(What the task requires): Please count the lines below that hold the word "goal" and give the count without any other text.

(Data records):

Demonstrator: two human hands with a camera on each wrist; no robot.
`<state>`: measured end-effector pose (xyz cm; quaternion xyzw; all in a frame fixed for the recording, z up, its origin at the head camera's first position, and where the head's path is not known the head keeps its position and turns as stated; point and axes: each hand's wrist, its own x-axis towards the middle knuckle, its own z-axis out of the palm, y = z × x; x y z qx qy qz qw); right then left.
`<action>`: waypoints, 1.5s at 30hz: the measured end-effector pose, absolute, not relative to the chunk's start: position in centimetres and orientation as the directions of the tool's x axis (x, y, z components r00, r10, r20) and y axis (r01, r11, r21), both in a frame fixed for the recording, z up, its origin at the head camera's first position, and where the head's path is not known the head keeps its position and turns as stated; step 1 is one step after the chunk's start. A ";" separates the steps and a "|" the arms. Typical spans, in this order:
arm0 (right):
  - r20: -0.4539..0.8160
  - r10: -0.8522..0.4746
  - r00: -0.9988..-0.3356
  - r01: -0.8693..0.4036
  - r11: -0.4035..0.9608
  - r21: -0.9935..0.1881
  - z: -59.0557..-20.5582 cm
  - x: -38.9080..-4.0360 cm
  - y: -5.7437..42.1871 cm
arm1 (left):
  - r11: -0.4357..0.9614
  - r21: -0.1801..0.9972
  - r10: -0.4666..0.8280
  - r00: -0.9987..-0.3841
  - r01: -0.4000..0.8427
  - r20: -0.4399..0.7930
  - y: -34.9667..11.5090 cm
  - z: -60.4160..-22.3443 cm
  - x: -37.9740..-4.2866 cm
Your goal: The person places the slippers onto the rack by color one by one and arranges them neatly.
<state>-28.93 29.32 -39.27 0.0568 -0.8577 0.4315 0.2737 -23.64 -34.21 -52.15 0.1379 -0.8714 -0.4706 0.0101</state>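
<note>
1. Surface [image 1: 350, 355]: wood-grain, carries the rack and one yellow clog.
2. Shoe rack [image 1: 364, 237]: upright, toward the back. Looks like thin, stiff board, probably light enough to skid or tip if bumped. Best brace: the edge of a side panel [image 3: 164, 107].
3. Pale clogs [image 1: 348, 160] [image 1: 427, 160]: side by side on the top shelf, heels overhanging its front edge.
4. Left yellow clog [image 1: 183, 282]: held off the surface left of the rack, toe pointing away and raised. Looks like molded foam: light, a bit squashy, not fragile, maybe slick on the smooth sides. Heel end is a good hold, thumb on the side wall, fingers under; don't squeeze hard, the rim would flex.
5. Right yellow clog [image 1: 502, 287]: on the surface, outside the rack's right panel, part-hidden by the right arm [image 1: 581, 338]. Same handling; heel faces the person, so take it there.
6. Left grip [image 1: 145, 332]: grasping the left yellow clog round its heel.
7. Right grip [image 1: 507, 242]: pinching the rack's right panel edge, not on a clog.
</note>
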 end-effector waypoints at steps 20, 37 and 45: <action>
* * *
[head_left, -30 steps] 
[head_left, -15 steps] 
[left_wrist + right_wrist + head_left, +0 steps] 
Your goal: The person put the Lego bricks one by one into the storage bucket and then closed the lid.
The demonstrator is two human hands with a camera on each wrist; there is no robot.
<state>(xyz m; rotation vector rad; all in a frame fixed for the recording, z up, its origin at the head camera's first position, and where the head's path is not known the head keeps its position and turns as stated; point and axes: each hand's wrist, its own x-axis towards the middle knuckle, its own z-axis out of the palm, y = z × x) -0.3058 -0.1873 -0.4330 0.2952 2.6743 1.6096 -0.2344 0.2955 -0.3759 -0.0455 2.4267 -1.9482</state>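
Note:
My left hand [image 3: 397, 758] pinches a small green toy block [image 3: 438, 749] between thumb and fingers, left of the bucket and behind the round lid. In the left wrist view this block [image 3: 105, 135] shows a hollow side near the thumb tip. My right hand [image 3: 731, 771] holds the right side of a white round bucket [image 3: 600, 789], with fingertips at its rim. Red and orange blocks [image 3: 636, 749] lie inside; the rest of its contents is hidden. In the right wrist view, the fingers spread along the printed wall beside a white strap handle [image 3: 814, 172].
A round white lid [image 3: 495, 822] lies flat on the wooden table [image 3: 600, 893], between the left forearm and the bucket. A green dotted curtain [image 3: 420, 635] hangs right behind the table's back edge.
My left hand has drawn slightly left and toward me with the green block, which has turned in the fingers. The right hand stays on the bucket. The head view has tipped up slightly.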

(Task result): 2